**Task to carry out:**
Line by line, output the data that follows exactly as written.
** Information shown follows **
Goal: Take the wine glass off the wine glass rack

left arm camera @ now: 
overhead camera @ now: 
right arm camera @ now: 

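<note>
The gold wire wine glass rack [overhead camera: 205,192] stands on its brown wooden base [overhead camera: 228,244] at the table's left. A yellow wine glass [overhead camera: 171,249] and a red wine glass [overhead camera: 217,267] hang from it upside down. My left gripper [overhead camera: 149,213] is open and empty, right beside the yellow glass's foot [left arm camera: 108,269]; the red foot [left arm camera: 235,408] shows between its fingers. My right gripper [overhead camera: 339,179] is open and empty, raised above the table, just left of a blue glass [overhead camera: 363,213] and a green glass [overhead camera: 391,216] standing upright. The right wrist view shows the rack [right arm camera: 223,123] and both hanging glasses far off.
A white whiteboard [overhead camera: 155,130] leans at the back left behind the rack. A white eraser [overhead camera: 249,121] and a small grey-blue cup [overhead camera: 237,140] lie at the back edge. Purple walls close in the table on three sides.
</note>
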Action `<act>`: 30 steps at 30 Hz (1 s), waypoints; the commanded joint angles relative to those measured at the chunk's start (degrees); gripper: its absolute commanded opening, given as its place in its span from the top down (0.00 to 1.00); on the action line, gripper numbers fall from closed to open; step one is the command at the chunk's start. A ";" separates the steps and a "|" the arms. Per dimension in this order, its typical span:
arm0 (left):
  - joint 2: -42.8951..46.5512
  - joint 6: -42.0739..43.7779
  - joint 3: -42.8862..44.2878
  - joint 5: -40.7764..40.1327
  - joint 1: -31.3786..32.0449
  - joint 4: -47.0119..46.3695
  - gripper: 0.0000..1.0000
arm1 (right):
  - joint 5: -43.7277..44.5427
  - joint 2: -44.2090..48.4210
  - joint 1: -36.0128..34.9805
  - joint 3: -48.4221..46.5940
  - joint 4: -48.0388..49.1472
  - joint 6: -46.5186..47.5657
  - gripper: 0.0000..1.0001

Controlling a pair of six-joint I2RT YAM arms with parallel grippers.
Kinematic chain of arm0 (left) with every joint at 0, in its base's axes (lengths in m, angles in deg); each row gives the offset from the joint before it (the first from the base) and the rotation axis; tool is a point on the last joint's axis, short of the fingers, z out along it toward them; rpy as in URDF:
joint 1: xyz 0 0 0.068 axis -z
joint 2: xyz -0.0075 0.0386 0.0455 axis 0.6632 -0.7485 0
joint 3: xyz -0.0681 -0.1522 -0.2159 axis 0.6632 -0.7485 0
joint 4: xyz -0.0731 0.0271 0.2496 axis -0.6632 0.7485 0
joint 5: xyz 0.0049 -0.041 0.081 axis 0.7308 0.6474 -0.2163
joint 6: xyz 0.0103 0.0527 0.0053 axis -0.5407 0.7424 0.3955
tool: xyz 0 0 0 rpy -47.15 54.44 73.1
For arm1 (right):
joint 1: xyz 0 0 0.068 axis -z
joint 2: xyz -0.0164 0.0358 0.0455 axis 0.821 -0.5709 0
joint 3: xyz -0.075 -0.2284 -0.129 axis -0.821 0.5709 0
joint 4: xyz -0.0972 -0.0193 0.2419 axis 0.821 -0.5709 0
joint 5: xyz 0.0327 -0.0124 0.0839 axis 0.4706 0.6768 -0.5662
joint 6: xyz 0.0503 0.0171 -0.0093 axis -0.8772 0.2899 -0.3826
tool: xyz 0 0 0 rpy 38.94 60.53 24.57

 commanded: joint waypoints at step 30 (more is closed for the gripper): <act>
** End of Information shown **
**Output:**
Goal: Take the wine glass off the wine glass rack

left arm camera @ now: 
overhead camera @ now: 
right arm camera @ now: 

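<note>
The gold wire wine glass rack [overhead camera: 205,192] stands on its brown wooden base [overhead camera: 228,244] at the table's left. A yellow wine glass [overhead camera: 171,249] and a red wine glass [overhead camera: 217,267] hang from it upside down. My left gripper [overhead camera: 149,213] is open and empty, right beside the yellow glass's foot [left arm camera: 108,269]; the red foot [left arm camera: 235,408] shows between its fingers. My right gripper [overhead camera: 339,179] is open and empty, raised above the table, just left of a blue glass [overhead camera: 363,213] and a green glass [overhead camera: 391,216] standing upright. The right wrist view shows the rack [right arm camera: 223,123] and both hanging glasses far off.
A white whiteboard [overhead camera: 155,130] leans at the back left behind the rack. A white eraser [overhead camera: 249,121] and a small grey-blue cup [overhead camera: 237,140] lie at the back edge. Purple walls close in the table on three sides.
</note>
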Action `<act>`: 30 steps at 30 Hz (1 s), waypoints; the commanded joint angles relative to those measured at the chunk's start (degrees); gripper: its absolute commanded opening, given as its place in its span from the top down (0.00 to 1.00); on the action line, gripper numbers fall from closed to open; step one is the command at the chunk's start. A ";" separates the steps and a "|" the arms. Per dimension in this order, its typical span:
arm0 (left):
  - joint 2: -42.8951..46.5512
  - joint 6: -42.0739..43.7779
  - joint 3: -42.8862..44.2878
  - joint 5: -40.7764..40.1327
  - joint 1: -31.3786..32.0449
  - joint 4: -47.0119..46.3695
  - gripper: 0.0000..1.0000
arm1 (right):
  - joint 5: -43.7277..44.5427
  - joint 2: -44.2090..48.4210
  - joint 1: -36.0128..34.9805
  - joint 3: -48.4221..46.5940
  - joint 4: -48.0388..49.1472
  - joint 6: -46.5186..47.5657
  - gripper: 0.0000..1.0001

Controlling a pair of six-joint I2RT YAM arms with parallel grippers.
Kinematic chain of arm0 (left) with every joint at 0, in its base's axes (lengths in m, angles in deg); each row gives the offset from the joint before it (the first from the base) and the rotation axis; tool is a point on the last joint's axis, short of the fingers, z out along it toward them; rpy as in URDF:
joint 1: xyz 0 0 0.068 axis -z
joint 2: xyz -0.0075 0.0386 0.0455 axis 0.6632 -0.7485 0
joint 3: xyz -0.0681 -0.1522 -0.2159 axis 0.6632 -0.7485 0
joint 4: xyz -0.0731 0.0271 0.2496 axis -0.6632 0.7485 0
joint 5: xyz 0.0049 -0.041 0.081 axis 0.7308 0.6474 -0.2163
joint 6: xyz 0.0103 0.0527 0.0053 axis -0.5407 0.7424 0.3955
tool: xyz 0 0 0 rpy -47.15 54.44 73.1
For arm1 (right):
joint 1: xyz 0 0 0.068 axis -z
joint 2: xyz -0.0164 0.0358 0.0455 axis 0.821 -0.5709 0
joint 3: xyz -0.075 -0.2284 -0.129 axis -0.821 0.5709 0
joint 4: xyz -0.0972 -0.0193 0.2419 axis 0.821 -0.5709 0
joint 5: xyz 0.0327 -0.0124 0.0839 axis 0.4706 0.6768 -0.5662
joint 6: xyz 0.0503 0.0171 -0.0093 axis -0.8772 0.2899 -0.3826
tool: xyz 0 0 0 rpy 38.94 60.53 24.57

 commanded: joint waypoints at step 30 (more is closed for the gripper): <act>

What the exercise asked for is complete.